C’était un jour qu’était pas fait comme les autres (4/4)

(…)
— Mais, pas du tout, Steeve, pas du tout, tout ceci est normal, tout à fait normal.
— Bon ! Moi, j’en ai ras le bol de vos petites phrases à la con qui veulent rien dire. Alors, choisissez : ou vous m’expliquez tout depuis le début, ou je vous refait le portrait de fond en comble séance tenante. C’est que j’ai fait de la boxe française, moi !

— C’est exact : il y a douze ans, deux leçons, et puis vous vous êtes fait mal et vous avez abandonné. Mais la question n’est pas là. En fait, je suis très étonné que vous ne soyez pas au courant. Vous n’avez pas lu la petite lettre ?  

4/4

— Au courant de quoi ? Quelle petite lettre ?

— Celle qui était sous votre porte, ce matin. Ah ! Je comprends … Vous n’avez pas trouvé la petite lettre. Bon, ce n’est pas grave. Je la connais par cœur. Écoutez et vous comprendrez :

À Monsieur Steeve Ratinet, en sa demeure du 17 de la rue Dacauté dans la belle ville de Paris-en-France
Cher Monsieur,

Il est de notre devoir de vous faire part de votre décès survenu en votre domicile le 13 du mois courant à 03:47 GMT. Nous vous adressons par la présente toutes

nos condoléances ainsi que le témoignage de notre sympathie.
Après avoir examiné attentivement l’existence que vous venez d’achever, la Commission d’Admission au Paradis a décidé de vous attribuer la note de 6 sur un maximum possible de 20. En conséquence, vous êtes admis au Paradis, ceci sous des conditions qui demeurent à l’étude et qui seront portées à votre connaissance dès que possible.
Dans l’attente, vous êtes prié de sortir de chez vous comme d’habitude dès votre réveil mais en laissant sur place votre dépouille mortelle. Vous emprunterez ensuite votre parcours quotidien le long duquel un agent du Paradis viendra vous prendre en charge.
Permettez-nous, cher défunt, de vous adresser toutes nos félicitations pour votre admission parmi nous ainsi que nos vœux les plus sincères pour les siècles des siècles, amen.
Signé, pour le Comité : Ad. Patrès

— Et voilà, Steeve, vous avez compris maintenant ? Vous êtes mort.
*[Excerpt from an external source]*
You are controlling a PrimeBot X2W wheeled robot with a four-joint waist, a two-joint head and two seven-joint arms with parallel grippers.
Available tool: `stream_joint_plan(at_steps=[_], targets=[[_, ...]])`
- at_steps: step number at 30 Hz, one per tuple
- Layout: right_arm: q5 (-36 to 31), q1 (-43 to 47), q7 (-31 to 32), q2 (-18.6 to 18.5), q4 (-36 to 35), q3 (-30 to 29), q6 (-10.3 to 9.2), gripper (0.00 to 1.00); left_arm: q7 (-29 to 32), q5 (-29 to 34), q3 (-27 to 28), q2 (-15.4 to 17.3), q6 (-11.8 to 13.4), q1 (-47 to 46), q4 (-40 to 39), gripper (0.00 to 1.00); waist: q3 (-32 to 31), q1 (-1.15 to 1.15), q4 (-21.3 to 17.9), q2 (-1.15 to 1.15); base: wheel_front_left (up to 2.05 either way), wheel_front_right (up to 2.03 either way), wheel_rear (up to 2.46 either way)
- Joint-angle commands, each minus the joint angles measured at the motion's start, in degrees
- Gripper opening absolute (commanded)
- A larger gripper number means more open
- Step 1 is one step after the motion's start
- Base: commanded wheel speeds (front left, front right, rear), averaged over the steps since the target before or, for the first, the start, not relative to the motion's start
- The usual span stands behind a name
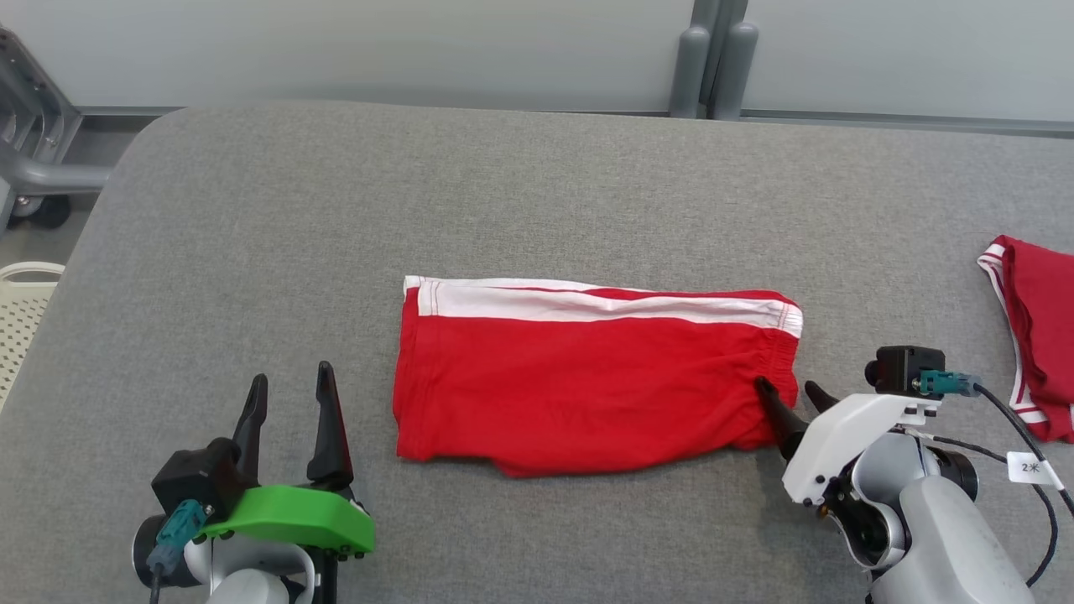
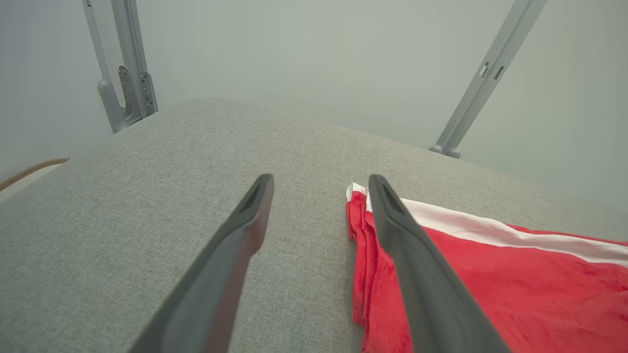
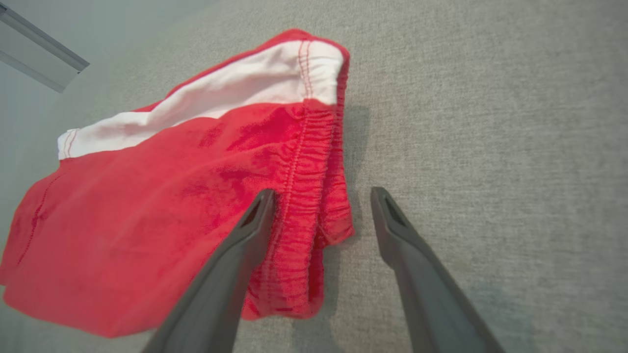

— Hein ? Quoi ? Vous pouvez répéter ?

— Si vous voulez : Et voilà, Steeve, vous avez compris maintenant ? Vous êtes mort.

— Moi ?

— Vous.

— Ah, ben v’la aut’chose ! C’est pas des bobards, par hasard ?

— Non, Steeve, ce ne sont pas des bobards.

— Ah ben, oui, mais c’est que ça m’arrange pas du tout, votre truc. Je devais aller voir PSG-OM samedi, moi !

— Ça ne va pas être possible, Steeve.

— On peut pas remettre ma mort à plus tard, la semaine prochaine, ou même l’année prochaine ? C’est ça, tenez ! L’année prochaine ! J’ai rien de prévu, l’année prochaine.

— Je regrette, Steeve…

— Faites chier, quand même ! Vous arrivez comme ça, sans prévenir, sans rendez-vous… Y a même pas eu consultation. Je m’en vais vous flanquer le syndicat dans les pattes, moi, vous allez voir !

— Votre syndicat ne peut plus rien pour vous, Steeve. D’ailleurs, le dénommé Verlingue vous a fait rayer de la liste ce matin. En effet, en tant que décédé, vous ne pourriez plus cotiser.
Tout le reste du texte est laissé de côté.